When you put hot liquid in a sealed container for it to cool off, you need to remember the volume of the liquid will decrease & air would theoretically go backwards through the air-lock. However, air wouldn't go through, the water from your airlock would. I suppose this would work if you were able to seal the container and pressurize it with CO2, but I'm assuming that you don't have that capability being that you don't have a wort chiller.

If you're handy, why not spend the $30 to make one? It's just as much fun to make as it is to use. Plus you drastically cut your brew-time.
 
The cold break is another consideration. Quickly chilling your beer helps some large chain proteins to coagulate and fall out of suspension, helping to improve your beer's clarity.

I agree with just using a cold water bath. It's easy enough to do and will get you to pitching temps in an hour or two.

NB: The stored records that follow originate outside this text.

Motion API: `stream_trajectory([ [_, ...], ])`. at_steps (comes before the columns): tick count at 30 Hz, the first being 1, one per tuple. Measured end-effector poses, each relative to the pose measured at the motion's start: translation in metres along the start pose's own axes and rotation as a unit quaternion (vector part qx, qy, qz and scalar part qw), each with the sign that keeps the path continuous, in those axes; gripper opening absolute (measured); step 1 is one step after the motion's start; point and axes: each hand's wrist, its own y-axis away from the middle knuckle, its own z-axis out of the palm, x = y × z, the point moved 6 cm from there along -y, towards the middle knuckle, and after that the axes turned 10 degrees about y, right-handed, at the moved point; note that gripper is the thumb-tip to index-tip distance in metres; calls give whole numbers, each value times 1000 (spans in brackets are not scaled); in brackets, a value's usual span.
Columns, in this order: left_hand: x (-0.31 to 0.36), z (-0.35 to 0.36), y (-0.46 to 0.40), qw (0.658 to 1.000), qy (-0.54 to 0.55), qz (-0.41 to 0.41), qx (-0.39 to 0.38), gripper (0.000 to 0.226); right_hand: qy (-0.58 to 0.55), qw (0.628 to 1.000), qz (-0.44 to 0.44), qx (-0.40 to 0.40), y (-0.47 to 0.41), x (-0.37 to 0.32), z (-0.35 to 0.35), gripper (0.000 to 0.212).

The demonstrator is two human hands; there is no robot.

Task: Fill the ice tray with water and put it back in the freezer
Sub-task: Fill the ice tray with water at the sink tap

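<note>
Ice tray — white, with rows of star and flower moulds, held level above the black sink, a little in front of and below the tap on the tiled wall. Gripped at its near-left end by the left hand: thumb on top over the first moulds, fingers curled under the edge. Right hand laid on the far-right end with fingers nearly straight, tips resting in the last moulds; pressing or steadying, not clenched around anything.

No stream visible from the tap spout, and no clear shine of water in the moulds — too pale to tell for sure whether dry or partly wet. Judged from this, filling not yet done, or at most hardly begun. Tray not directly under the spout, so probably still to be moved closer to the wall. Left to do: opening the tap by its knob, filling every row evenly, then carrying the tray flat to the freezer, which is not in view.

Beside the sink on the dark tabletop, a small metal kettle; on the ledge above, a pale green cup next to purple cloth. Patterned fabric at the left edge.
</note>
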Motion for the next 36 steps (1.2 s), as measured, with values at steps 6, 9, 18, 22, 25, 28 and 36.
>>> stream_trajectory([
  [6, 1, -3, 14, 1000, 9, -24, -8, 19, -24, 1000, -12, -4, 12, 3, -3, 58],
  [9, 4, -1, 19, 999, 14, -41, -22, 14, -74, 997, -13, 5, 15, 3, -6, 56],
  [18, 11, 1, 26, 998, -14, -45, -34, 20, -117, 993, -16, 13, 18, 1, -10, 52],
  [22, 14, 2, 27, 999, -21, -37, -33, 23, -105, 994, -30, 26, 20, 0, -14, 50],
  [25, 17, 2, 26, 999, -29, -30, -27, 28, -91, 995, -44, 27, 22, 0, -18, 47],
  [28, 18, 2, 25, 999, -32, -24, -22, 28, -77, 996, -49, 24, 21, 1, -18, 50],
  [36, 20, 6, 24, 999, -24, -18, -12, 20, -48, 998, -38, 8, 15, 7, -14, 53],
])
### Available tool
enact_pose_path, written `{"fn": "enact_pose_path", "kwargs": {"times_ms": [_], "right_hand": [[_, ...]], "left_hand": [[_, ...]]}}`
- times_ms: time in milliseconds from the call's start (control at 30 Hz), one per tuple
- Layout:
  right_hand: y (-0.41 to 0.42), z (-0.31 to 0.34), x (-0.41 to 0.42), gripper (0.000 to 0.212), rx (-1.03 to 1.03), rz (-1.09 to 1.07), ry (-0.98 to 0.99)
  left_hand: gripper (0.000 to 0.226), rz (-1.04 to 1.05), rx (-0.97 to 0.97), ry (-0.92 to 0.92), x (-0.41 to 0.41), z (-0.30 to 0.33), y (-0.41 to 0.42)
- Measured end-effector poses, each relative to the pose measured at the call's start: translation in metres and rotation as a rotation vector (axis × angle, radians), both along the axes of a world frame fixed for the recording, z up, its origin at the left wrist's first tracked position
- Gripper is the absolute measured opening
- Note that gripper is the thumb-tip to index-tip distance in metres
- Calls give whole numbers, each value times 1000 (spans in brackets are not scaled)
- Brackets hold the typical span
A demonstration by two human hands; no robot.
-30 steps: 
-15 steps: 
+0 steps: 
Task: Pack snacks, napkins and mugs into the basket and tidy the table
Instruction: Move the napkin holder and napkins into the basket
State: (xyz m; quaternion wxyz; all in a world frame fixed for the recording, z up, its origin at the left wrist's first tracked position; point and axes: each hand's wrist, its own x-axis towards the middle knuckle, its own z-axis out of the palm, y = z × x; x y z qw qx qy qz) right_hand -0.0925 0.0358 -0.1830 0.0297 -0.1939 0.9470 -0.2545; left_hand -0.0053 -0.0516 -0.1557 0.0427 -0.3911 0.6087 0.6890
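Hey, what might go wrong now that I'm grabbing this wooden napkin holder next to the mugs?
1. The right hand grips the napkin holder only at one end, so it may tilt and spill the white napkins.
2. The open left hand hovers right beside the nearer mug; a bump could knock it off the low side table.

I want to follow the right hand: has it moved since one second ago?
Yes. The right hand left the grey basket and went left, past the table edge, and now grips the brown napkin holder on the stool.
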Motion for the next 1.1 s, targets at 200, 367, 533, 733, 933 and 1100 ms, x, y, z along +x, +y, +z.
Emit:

Are you even an all grain brewer? If not, why not put 3 gallons of your water in the fridge, add it to the carboy after you're done boiling the wort, then add the hot wort to the cold water. Presto! Instant pitching temps!
 
I have done this with jerry cans. It worked great, except it was on a pale ale and the late addition hops were useless from the boil, as well as cloudy beer. If it was a beer with less hops and low pilsner it would probably work great. I actually let the jerry can sit for 2 weeks and dumped it on top of the yeast cake from the same split 10 gallon batch. I will probably do this again with a brown ale this fall.
Very low chance of infection, sanitized can, plus you are dumping boiling hot fluids into the can, which sanitizes it as well.

There was a discussion on this about 6 months back.
 
It's gonna take WAY more than a half day to cool down that much.

Hell it'll take 10 hours to drop from 80F to 70F if you're relying on ambient room temperature.

Do an ice water bath for the brew pot, then pour in the bucket once its cooled.
 
I use the "ice bath" method in my sink, and I keep adding ice as it melts, and occasionally draining some of the water out. I can cool 2 gallons of wort from boiling to 80* in about 22-24 minutes. And all it costs is $3 for a 16 lb. bag of ice at the convenience store.
 
Before I started doing full boils, i just placed my 4 gal pot in the sink, and filled it with cold water as much as the sink would hold. Wait 5 mins, and repeat. The third and fourth time, 10 minutes between water changes. Got it from boiling to 75 degrees, in about 30 minutes.

--matt--
 
For my first 2 brews I cooled them in an ice bath pretty effectively. I had it in the bath tub. One question though. I shook the pot around alot while in the bath tub. With the wort cooling that fast does it have any ill effect to be shook around alot?
 
I boil 2.5 gallons, then close to frozen bottled water when wort reached about 85-90%.